Find area of limacon.
$
r = 4 + 2 cos\Theta
$

Well I cant seem to get the latex to work for the integral that I set up so here it is rougly.

Upper limit Pi
Lower limit 0

1/2 int (4+2cos theta)^2 dtheta

by symmetry I multiply by 2 which gets rid of the 1/2 outside

Then

foiling

int (16) + int (16 cos theta) + int (4 cos^2theta) dtheta

16 theta - 16 sin theta + 4 int 1 + cos(2theta)/2 dtheta

Am I going the right way with this integral? If not where am I going wrong?
Thanks

2. Notice you complete the outer loop between 0 and 2pi/3 (where r=0)

By integrating from 0 to pi you get the area inside the limacon plus the area of the innerloop

3. Originally Posted by Calculus26
Notice you complete the outer loop between 0 and 2pi/3 (where r=0)

By integrating from 0 to pi you get the area inside the limacon plus the area of the innerloop

Well the question was find the area inside of the limacon. So isn't that what we want to be doing 0 to Pi?

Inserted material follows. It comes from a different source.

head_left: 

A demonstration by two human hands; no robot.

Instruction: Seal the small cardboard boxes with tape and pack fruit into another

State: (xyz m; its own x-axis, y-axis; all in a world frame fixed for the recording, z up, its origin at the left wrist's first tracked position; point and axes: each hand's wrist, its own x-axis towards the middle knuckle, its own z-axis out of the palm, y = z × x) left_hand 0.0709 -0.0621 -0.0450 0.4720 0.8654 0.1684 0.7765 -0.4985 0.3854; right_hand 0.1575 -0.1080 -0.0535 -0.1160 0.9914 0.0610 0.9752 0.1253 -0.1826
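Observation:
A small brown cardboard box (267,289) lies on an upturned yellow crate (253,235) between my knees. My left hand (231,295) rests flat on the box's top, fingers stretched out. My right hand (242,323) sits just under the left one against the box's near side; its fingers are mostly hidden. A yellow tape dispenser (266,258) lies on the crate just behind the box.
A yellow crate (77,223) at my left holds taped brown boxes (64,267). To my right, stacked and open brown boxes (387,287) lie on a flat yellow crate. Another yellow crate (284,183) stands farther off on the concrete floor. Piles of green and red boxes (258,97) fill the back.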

When I graph this limacon I do not see any loops since its an oval limacon.

4. I was reading 2+4cos(theta) my apologies

The integral looks good

5. Originally Posted by Calculus26
I was reading 2+4cos(theta) my apologies

The integral looks good
ok for some reason I am not getting the correct answer which is

18 Pi

so again..from above

16 theta - 16 sin theta + 8 int(1+cos(2theta) )

16 theta - 16 sin theta + 8 theta - 4 sin (2 theta)

I have integrated incorrectly somewhere but I am not sure where..

6. 4 int ((1 + cos(2theta))/2 dtheta = 2theta + sin(theta) yields 2pi

you multiplied by 2 instead of dividing by 2

In your original integral you had 4 int (1 + cos(2theta)/2 dtheta

the 1 was divided by 2 also

7. Originally Posted by Calculus26
4 int ((1 + cos(2theta))/2 dtheta = 2theta + sin(theta) yields 2pi

you multiplied by 2 instead of dividing by 2